AIM OF THE EXERCISE >> Among the entries that follow, find the lines containing the string "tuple" and copy them.

Records contained in a dataset:
━━━
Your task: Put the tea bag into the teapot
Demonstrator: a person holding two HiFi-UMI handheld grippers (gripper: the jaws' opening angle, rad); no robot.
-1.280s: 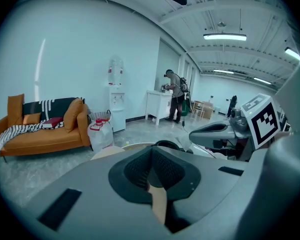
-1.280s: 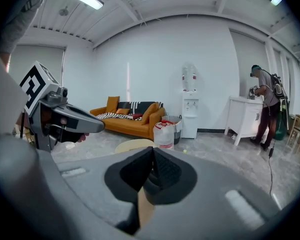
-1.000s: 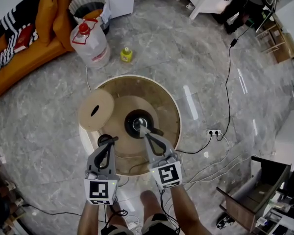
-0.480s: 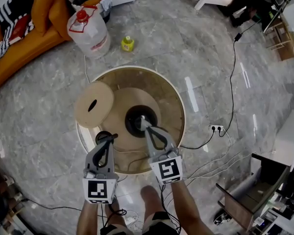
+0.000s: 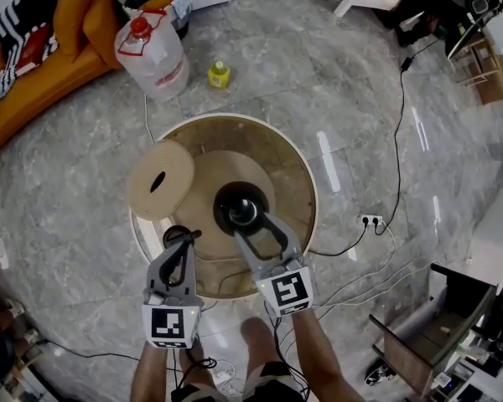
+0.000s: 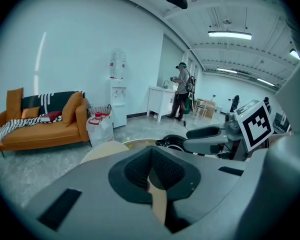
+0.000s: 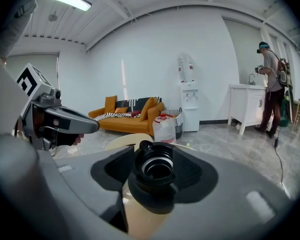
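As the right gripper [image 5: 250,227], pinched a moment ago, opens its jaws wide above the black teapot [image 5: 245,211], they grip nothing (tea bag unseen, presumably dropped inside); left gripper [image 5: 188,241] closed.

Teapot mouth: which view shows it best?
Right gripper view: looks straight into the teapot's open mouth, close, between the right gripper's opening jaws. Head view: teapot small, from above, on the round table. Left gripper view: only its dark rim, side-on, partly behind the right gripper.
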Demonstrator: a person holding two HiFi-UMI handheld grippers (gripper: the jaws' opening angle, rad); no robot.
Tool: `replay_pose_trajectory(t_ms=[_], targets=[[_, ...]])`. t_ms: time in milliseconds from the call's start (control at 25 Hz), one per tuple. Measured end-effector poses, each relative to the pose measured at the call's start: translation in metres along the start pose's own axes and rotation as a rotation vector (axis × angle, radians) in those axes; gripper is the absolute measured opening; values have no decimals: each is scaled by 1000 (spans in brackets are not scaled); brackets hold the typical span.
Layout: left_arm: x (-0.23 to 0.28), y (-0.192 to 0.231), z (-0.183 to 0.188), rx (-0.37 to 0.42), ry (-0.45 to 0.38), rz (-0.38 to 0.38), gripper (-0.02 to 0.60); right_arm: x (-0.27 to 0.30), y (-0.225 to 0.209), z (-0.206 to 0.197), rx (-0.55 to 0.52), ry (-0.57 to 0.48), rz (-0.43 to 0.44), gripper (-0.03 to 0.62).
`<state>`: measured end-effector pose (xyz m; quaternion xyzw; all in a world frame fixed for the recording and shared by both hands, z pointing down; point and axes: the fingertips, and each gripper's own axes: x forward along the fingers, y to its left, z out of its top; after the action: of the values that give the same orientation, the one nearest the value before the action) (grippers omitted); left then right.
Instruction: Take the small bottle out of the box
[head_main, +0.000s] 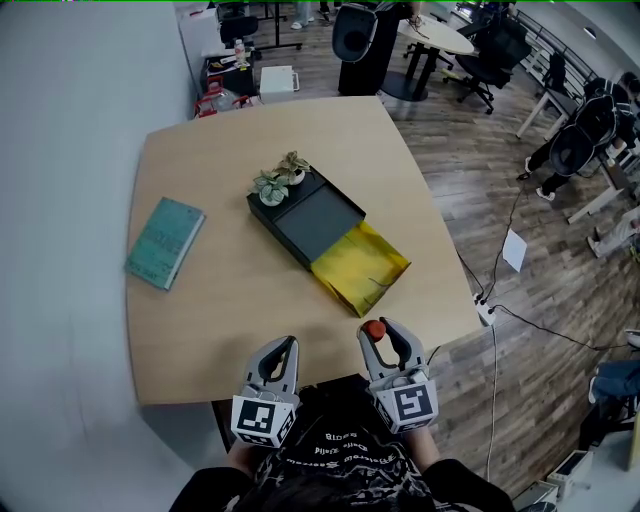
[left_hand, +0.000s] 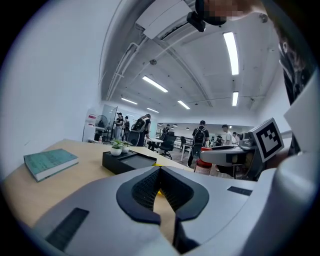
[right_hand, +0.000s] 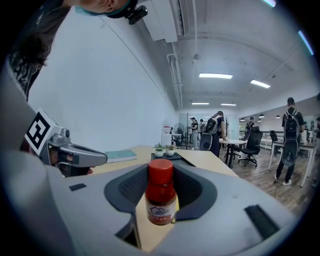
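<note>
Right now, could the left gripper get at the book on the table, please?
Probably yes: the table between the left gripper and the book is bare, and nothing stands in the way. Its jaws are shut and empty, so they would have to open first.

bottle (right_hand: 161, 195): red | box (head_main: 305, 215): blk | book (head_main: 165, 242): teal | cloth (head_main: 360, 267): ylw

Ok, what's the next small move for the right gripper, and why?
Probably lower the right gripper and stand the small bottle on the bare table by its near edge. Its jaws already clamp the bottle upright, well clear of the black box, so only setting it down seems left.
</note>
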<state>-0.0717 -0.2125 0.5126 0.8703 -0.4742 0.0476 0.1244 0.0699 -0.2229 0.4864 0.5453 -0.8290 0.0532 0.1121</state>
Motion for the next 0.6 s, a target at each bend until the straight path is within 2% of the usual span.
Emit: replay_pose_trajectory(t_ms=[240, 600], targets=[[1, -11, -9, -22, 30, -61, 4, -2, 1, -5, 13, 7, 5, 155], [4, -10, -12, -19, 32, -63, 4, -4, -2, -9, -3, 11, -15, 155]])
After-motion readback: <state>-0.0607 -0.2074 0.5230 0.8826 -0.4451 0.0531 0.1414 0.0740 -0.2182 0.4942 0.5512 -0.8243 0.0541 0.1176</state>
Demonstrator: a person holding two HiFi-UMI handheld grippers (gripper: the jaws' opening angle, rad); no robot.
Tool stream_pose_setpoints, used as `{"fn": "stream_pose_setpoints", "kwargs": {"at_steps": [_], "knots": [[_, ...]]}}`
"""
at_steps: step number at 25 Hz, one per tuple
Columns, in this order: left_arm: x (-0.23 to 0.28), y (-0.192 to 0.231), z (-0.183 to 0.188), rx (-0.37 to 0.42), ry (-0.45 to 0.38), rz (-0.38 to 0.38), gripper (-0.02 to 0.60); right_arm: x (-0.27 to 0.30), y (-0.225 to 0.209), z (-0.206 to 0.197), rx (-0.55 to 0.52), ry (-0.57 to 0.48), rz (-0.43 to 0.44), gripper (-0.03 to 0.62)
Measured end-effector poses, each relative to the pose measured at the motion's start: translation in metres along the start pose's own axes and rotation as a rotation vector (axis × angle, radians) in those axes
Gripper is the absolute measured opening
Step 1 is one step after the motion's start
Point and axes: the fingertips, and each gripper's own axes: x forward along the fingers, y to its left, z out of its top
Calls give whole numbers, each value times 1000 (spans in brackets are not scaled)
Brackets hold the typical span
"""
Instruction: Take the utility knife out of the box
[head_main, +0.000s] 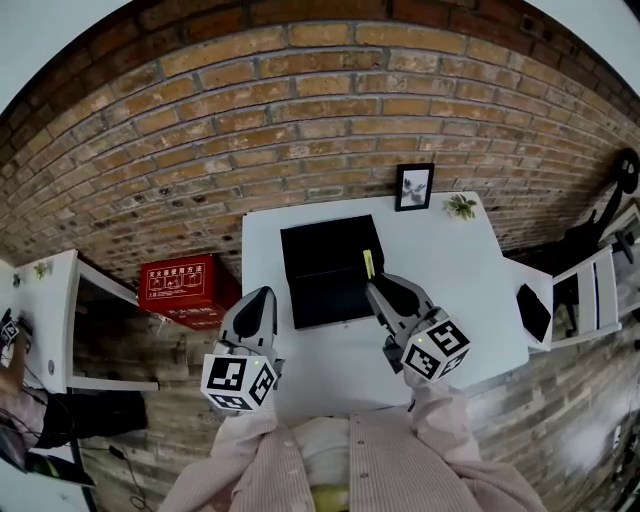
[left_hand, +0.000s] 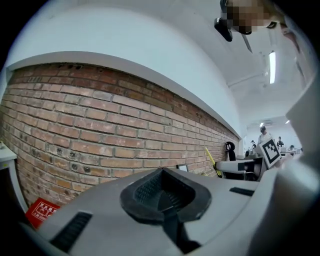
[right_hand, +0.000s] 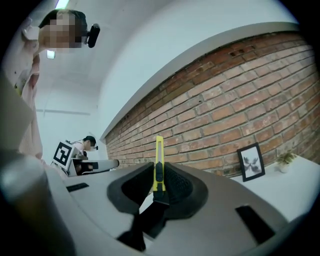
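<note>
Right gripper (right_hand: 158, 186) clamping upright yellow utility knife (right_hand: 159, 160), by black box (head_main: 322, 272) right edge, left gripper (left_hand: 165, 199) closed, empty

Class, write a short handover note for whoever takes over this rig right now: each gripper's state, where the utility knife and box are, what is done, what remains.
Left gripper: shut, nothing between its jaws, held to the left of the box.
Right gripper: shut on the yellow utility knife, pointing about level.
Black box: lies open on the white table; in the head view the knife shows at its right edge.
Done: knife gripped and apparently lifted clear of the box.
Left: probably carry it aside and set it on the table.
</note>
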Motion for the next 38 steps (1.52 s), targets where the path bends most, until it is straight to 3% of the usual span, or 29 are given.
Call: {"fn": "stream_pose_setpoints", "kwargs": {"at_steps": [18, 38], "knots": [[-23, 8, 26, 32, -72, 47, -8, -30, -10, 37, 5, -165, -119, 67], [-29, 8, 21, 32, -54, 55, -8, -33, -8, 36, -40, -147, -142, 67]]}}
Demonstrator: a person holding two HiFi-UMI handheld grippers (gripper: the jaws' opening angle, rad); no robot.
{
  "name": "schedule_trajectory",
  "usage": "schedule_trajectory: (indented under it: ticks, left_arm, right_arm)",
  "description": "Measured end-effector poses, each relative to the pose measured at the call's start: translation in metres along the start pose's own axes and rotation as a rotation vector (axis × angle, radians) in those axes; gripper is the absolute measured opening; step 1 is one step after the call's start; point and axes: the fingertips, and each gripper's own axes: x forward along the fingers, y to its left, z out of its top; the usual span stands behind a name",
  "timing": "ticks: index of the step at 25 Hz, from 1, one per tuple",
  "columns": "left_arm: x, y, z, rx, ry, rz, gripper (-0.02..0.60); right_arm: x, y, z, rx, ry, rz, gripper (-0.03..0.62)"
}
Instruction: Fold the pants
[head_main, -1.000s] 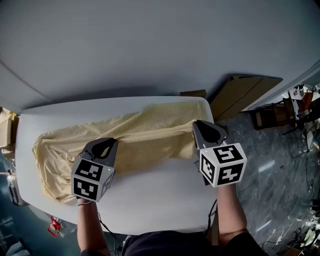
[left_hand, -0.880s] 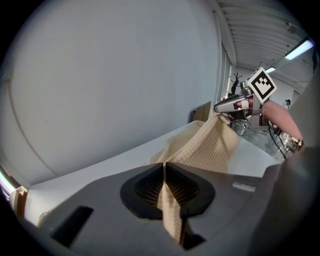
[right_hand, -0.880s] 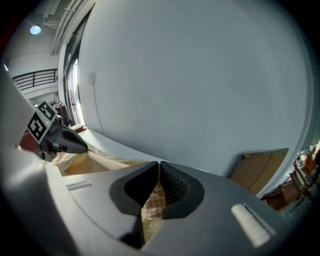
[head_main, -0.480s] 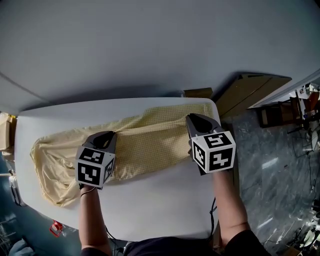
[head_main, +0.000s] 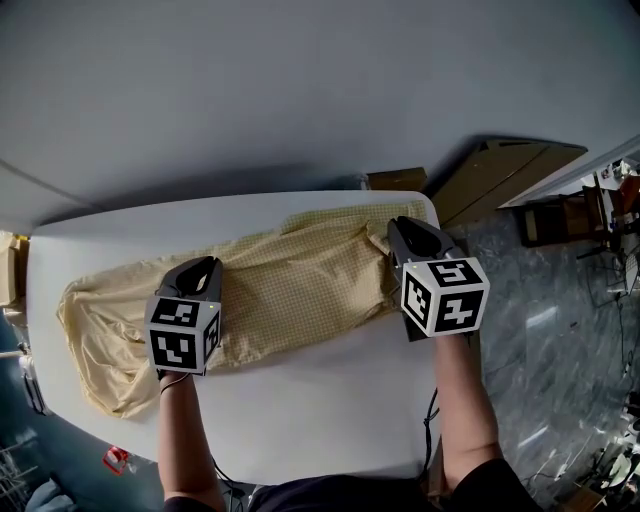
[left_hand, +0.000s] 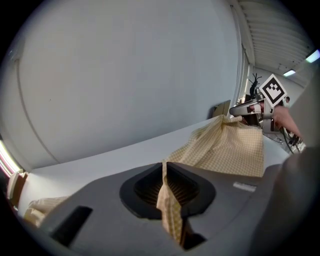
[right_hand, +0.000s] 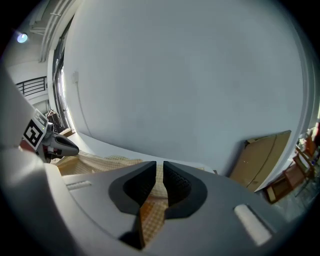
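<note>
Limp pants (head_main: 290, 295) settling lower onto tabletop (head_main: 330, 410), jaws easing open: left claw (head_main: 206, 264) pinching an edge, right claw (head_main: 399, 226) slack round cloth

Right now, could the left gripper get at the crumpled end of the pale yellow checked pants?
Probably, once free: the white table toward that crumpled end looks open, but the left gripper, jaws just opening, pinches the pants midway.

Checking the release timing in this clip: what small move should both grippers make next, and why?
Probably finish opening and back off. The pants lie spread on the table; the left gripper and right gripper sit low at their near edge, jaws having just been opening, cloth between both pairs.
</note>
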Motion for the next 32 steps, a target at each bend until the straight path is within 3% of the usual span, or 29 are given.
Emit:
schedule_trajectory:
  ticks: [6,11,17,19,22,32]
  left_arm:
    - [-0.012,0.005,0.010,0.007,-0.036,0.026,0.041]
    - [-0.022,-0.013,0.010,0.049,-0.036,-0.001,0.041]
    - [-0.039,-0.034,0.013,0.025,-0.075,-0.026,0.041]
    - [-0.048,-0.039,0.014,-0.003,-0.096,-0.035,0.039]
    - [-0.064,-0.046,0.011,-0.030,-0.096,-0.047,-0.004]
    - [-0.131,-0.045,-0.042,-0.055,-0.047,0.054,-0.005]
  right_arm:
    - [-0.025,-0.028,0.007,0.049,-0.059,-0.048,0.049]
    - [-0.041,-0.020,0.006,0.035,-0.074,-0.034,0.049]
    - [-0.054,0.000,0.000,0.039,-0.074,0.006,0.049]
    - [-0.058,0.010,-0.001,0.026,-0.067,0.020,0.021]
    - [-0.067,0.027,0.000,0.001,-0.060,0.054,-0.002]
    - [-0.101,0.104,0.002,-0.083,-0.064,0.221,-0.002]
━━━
WRITTEN SOLUTION >>
Tool: `replay_pose_trajectory(t_ms=[_], targets=[[_, ...]])`. t_ms: time in milliseconds from the call's start (control at 25 Hz), one per tuple. Measured end-effector poses, each relative to the pose measured at the call's start: translation in metres along the start pose's own axes and rotation as a rotation vector (axis × angle, radians) in those axes; gripper is the absolute measured opening; values have no decimals: each is scaled by 1000 (spans in brackets are not scaled); brackets hold the typical span.
at_steps: step number at 25 Hz, one per tuple
  "timing": "ticks: index of the step at 25 Hz, from 1, one per tuple",

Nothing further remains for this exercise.